* [ACTION ITEM]: As an exercise in exact copying, transcribe the lines below from the one holding "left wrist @" through the last, with both ends included and pictures left out.
PROVIDED MATERIAL: Begin
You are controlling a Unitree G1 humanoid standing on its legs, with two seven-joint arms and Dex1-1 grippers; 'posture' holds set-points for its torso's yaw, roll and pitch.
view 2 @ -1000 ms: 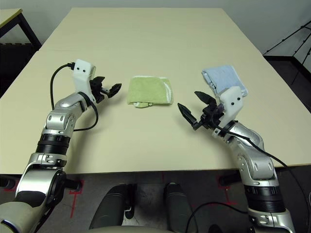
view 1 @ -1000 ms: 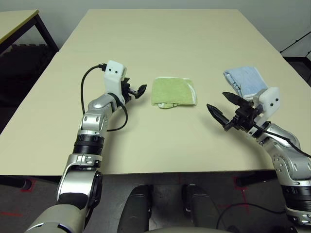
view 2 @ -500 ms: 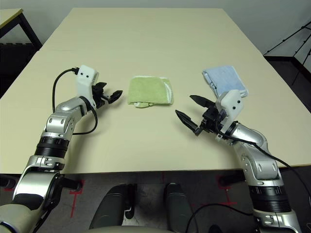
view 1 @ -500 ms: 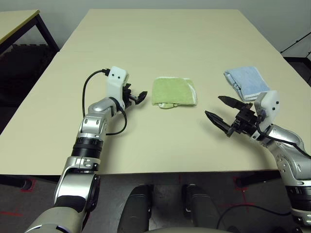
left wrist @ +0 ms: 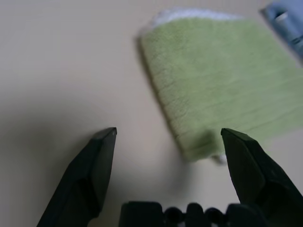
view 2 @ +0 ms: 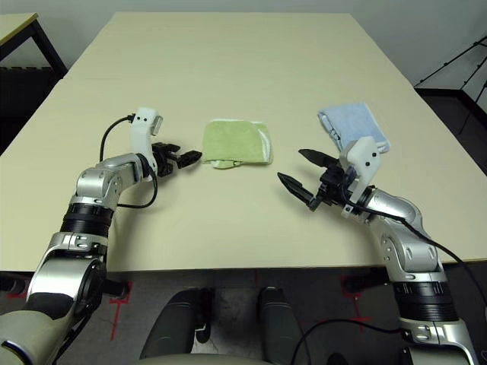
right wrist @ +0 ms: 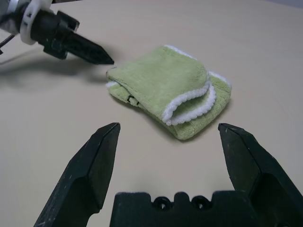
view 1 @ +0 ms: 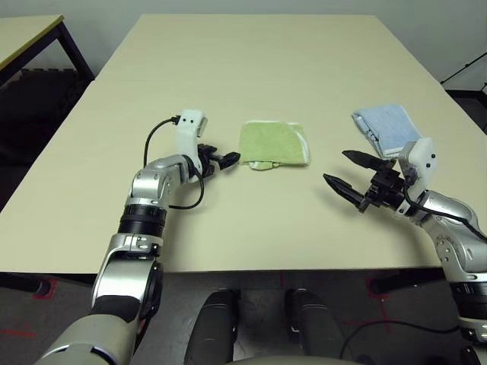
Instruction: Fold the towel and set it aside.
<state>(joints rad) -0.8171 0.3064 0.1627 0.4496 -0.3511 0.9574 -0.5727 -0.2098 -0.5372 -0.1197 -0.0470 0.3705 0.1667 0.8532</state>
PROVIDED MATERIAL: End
* [WORKED SOLUTION]:
left wrist @ +0 ms: 
view 2 @ +0 ms: 
right wrist @ +0 ms: 
view 1 @ +0 ms: 
Instruction: Fold the towel and set it aside.
<state>(joints rad) -0.8171 0.3064 0.1627 0.4496 -0.3511 0.9574 -0.5727 -0.2098 -0.5372 -0.1197 -0.0470 0.3705 0.1667 0.8532</state>

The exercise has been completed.